The following are some of the most often utilized AI algorithms for AMR: NB (Naive Bayes), DT (Decision Tree), RF (Random Forest), SVM (Support Vector Machine), ANN (Artificial Neural Network).
Nave Bayes (NB) is a classification approach with separate assumptions for each feature that calculates the input/output joint probability distribution for a given training dataset (33). It is utilised to identify the primary resistance component, extract resistant patterns, and predict the likelihood of unsuccessful therapy due to AMR (34, 35).
Classification with decision trees (DT) involves three steps: feature selection, decision tree creation, and decision tree pruning (36, 37). They are used to properly allocate medical resources by evaluating AMR burden, for example, to evaluate healthcare utilization and cost for AMR (38).
Random forest (RF) is a decision tree ensemble technique that has been used to forecast antibiotic combination therapy using chemogenomic data and orthology (39).
SVM is a binary classification model that finds a partitioning hyperplane to split samples into distinct groups and is used to predict AMR phenotypes as resistant or susceptible, for example, Her et al. model for E. coli predictions (40).

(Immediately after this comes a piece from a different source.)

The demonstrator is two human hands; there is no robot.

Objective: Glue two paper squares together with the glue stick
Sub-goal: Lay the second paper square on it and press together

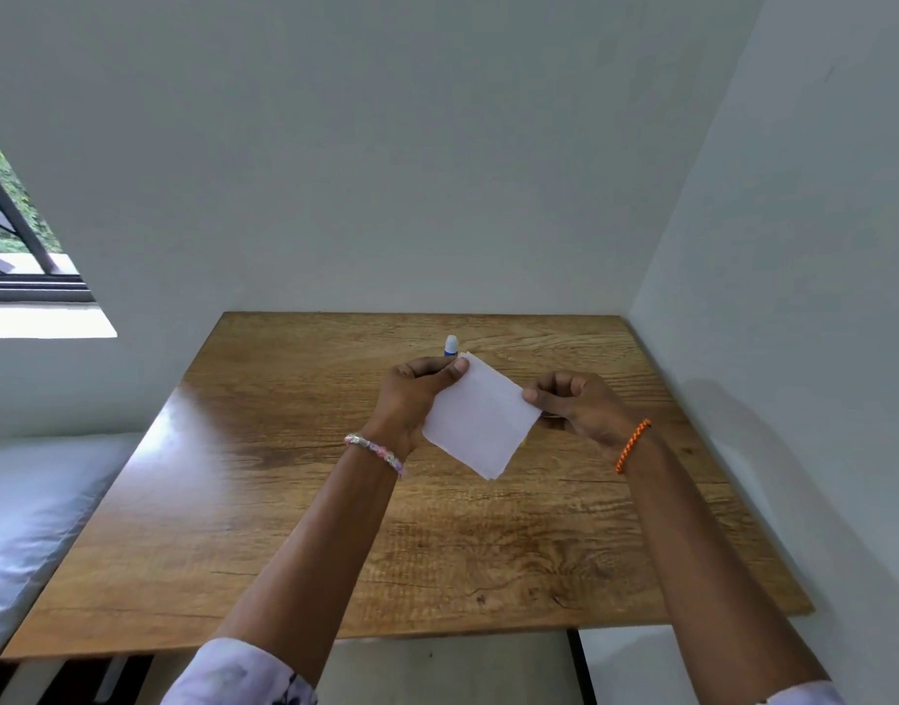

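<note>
The paper squares [480, 417] are held up off the wooden table [284, 501], over its middle, turned so one corner points toward the person and the opposite corner toward the far wall; at the near corner the edges sit slightly out of step, which suggests two sheets stacked, though from the head view I cannot tell whether they are already stuck together or only laid one on the other. The left hand [411, 394] pinches the far left corner between thumb and forefinger, and the right hand [572, 402] pinches the right-hand corner the same way, so the sheet spans the gap between them. Just behind the paper's far corner, and closest to the left thumb, stands the glue stick [451, 345], upright on the table with its white cap on and a strip of blue body showing; its lower part is hidden by the paper. So the glue lies straight ahead, beyond the paper, and the left hand is the nearer one to reach it, judging by how things lie, while the right could keep the paper
</note>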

Artificial neural networks (ANN) are abstract mathematical models that employ loosely modelled neurons to convey data through weighted, coupled computer units or ’neuron’ layers.
Table 3. Comparison between various AI techniques on the basis of their learning speed and interpretability (41, 42).
Table 3. Comparison between various AI techniques on the basis of their learning speed and interpretability (41, 42).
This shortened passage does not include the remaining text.